§ TASK DETAILS
What follows is a listing to be transcribed exactly.

§ DATA SHOWN
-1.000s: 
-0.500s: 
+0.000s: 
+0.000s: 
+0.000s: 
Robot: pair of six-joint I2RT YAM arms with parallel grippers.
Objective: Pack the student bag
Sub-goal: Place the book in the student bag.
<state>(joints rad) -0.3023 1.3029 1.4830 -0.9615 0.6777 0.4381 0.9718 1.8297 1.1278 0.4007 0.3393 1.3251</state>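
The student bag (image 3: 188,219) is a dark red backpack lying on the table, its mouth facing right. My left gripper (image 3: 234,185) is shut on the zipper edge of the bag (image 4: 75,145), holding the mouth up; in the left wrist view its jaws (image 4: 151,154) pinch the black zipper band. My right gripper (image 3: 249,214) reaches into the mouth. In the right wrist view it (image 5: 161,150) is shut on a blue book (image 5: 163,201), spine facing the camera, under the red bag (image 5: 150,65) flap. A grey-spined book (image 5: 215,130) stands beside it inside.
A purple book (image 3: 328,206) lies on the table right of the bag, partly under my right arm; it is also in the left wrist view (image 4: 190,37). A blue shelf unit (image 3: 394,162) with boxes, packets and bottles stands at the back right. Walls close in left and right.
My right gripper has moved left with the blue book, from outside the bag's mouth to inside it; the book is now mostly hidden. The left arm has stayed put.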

§ COMPLETED EXERCISE
-1.000s: 
-0.500s: 
+0.000s: 
+0.000s: 
+0.000s: 
Robot: pair of six-joint I2RT YAM arms with parallel grippers.
Objective: Pack the student bag
Sub-goal: Place the book in the student bag.
<state>(joints rad) -0.3023 1.3029 1.4830 -0.9615 0.6777 0.4381 0.9718 1.8297 1.1278 0.4007 0.3393 1.3251</state>
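The student bag (image 3: 188,219) is a dark red backpack lying on the table, its mouth facing right. My left gripper (image 3: 234,185) is shut on the zipper edge of the bag (image 4: 75,145), holding the mouth up; in the left wrist view its jaws (image 4: 151,154) pinch the black zipper band. My right gripper (image 3: 249,214) reaches into the mouth. In the right wrist view it (image 5: 161,150) is shut on a blue book (image 5: 163,201), spine facing the camera, under the red bag (image 5: 150,65) flap. A grey-spined book (image 5: 215,130) stands beside it inside.
A purple book (image 3: 328,206) lies on the table right of the bag, partly under my right arm; it is also in the left wrist view (image 4: 190,37). A blue shelf unit (image 3: 394,162) with boxes, packets and bottles stands at the back right. Walls close in left and right.
My right gripper has moved left with the blue book, from outside the bag's mouth to inside it; the book is now mostly hidden. The left arm has stayed put.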

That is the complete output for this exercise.